### Required action
Return the lines from the start of the data through the line with "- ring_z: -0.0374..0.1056". Include both of those lines and no others.

### Material provided
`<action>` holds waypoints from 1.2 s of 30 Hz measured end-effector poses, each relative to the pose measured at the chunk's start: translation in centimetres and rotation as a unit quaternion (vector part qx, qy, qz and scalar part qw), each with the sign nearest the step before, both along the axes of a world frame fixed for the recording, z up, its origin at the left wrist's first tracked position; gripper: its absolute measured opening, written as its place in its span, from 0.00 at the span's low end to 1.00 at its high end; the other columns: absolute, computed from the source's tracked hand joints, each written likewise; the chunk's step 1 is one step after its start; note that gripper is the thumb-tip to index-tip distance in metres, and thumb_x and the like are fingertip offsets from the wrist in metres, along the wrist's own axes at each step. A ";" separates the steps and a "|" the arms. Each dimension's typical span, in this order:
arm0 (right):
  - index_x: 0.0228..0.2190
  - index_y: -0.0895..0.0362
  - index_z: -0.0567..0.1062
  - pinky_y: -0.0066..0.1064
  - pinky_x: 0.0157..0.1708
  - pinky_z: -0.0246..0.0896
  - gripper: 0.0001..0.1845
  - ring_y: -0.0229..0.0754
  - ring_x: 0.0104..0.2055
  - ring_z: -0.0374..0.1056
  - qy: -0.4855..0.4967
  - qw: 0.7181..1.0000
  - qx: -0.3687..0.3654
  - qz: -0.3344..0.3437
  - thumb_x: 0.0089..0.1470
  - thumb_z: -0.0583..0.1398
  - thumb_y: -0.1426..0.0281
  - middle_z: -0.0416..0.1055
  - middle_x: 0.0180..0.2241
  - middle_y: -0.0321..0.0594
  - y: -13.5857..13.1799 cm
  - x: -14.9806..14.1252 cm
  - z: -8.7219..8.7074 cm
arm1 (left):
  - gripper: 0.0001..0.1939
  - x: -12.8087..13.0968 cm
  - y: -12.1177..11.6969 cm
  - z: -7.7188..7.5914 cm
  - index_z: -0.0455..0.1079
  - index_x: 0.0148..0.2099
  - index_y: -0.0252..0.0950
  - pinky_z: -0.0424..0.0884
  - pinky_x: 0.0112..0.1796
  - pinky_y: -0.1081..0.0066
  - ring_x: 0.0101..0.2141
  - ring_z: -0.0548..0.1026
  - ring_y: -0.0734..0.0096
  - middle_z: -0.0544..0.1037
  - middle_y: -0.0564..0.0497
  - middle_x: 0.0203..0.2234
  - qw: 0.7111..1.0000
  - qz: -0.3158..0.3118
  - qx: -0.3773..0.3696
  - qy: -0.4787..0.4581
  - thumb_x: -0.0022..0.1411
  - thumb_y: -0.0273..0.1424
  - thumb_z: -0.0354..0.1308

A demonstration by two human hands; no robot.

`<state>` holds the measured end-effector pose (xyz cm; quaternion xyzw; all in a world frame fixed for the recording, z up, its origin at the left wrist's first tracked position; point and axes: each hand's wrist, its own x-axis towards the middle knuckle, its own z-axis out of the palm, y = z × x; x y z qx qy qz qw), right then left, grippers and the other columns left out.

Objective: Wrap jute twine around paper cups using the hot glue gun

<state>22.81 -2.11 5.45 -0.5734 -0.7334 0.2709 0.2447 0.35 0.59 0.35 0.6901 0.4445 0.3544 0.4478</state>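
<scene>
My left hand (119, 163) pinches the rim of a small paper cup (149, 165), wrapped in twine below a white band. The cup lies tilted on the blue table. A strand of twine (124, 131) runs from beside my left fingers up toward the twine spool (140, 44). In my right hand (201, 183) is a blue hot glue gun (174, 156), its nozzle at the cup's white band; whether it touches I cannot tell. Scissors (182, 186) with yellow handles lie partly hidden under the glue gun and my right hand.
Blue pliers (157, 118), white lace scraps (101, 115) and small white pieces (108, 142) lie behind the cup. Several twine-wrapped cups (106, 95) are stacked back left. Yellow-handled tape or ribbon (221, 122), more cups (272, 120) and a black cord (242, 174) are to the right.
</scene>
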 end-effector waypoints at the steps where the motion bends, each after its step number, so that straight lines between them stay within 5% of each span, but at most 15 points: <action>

### Solution to this exercise
`<action>` holds waypoints from 1.2 s of 30 Hz measured end-effector poses, each relative to the pose measured at the chunk's start: translation in centimetres and rotation as a unit quaternion (vector part qx, qy, qz and scalar part qw), each with the sign nearest the step before, both along the axes of a world frame fixed for the recording, z up, its origin at the left wrist's first tracked position; gripper: its absolute measured opening, written as its place in its span, from 0.00 at the span's low end to 1.00 at its high end; the other columns: absolute, computed from the source's tracked hand joints, each written likewise; the chunk's step 1 is one step after its start; note that gripper is the thumb-tip to index-tip distance in metres, and thumb_x and the like are fingertip offsets from the wrist in metres, along the wrist's own axes at each step. A ";" separates the steps and a "|" the arms. Each dimension's typical span, in this order:
arm0 (right):
  - index_x: 0.0228..0.2190
  - index_y: -0.0895..0.0362
  - index_z: -0.0567..0.1062
  - pinky_y: -0.0066..0.1064
  - pinky_x: 0.0157..0.1708
  - pinky_z: -0.0246..0.0896
  - gripper: 0.0001..0.1845
  - ring_y: -0.0229..0.0754
  - ring_x: 0.0104..0.2055
  - ring_z: -0.0374..0.1056

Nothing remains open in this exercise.